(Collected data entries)

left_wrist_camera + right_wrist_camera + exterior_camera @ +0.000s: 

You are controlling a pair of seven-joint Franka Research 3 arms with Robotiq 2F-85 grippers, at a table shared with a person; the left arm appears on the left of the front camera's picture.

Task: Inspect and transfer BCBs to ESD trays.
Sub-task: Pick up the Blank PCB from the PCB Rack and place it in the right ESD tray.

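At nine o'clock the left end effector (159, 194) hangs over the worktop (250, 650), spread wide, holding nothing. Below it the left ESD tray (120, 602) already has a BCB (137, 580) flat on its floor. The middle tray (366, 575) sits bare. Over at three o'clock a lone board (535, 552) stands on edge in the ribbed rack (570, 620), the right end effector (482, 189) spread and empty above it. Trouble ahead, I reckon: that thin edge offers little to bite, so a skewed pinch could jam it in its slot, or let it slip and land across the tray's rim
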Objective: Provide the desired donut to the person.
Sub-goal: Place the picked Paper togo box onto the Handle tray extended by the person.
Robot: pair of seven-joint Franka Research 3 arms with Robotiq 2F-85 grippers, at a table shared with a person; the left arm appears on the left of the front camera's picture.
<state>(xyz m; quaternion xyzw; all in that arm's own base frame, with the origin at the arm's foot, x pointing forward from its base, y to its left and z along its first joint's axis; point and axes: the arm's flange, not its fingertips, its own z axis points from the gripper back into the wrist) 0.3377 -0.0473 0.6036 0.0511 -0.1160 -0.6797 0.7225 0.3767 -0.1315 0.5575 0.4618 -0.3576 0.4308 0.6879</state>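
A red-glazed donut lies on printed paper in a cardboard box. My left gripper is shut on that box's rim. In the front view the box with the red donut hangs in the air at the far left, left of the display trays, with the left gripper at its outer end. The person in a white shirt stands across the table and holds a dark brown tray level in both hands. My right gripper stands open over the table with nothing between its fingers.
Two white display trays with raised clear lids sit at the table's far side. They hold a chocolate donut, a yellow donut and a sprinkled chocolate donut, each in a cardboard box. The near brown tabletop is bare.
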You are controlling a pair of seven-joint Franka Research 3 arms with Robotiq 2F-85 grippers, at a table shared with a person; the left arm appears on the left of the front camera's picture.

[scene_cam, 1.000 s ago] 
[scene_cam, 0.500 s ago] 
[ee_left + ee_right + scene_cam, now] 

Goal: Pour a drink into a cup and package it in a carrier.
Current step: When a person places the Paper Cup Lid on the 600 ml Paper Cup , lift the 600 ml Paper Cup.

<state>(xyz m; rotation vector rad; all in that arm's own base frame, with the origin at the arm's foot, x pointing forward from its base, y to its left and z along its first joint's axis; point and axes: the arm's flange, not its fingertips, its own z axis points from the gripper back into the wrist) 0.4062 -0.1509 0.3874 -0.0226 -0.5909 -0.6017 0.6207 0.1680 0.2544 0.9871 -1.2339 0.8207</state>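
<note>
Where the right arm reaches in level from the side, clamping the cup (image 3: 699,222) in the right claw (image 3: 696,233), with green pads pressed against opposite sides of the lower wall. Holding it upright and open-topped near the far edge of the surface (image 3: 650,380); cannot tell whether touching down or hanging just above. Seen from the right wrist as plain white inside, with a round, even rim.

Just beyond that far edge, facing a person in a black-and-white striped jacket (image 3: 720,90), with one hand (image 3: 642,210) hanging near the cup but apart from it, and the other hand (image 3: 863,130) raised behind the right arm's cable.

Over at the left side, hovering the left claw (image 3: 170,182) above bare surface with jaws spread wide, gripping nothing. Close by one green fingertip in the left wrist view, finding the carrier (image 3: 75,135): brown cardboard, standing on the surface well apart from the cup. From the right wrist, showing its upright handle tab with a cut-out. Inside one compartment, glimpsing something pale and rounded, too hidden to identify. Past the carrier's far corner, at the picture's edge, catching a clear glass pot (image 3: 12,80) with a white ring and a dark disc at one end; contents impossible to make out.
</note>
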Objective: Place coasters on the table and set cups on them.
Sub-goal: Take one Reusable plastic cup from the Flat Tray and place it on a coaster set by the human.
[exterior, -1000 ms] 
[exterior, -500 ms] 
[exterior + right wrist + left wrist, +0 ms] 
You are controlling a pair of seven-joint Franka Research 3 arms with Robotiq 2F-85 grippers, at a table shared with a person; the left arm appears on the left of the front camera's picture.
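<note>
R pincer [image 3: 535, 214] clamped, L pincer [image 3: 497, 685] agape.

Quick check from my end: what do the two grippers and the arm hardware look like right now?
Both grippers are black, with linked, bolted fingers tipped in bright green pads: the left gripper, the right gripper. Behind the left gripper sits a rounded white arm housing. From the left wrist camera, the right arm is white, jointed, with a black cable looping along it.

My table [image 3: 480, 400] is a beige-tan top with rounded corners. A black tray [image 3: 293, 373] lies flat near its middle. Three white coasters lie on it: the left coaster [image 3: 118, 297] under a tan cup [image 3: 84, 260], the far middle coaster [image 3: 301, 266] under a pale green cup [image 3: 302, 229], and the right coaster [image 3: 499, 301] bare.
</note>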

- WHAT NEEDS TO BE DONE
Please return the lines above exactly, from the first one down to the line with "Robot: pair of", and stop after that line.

- EXERCISE OUTPUT
left_wrist_camera + right_wrist_camera + exterior_camera @ +0.000s: 

You are controlling a pair of seven-joint Franka Research 3 arms with Robotiq 2F-85 grippers, at a table shared with a person; the left arm appears on the left of the front camera's picture.

Task: Inspect and transfer BCBs to ESD trays.
Sub-task: Pick up the Blank PCB from the PCB Rack and place it in the right ESD tray.

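At nine o'clock the left end effector (159, 194) hangs over the worktop (250, 650), spread wide, holding nothing. Below it the left ESD tray (120, 602) already has a BCB (137, 580) flat on its floor. The middle tray (366, 575) sits bare. Over at three o'clock a lone board (535, 552) stands on edge in the ribbed rack (570, 620), the right end effector (482, 189) spread and empty above it. Trouble ahead, I reckon: that thin edge offers little to bite, so a skewed pinch could jam it in its slot, or let it slip and land across the tray's rim
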Objective: Provide the desired donut to the person.
Sub-goal: Place the picked Paper togo box onto the Handle tray extended by the person.
Robot: pair of seven-joint Franka Research 3 arms with Robotiq 2F-85 grippers, at a table shared with a person; the left arm appears on the left of the front camera's picture.

There is nothing more to the exercise.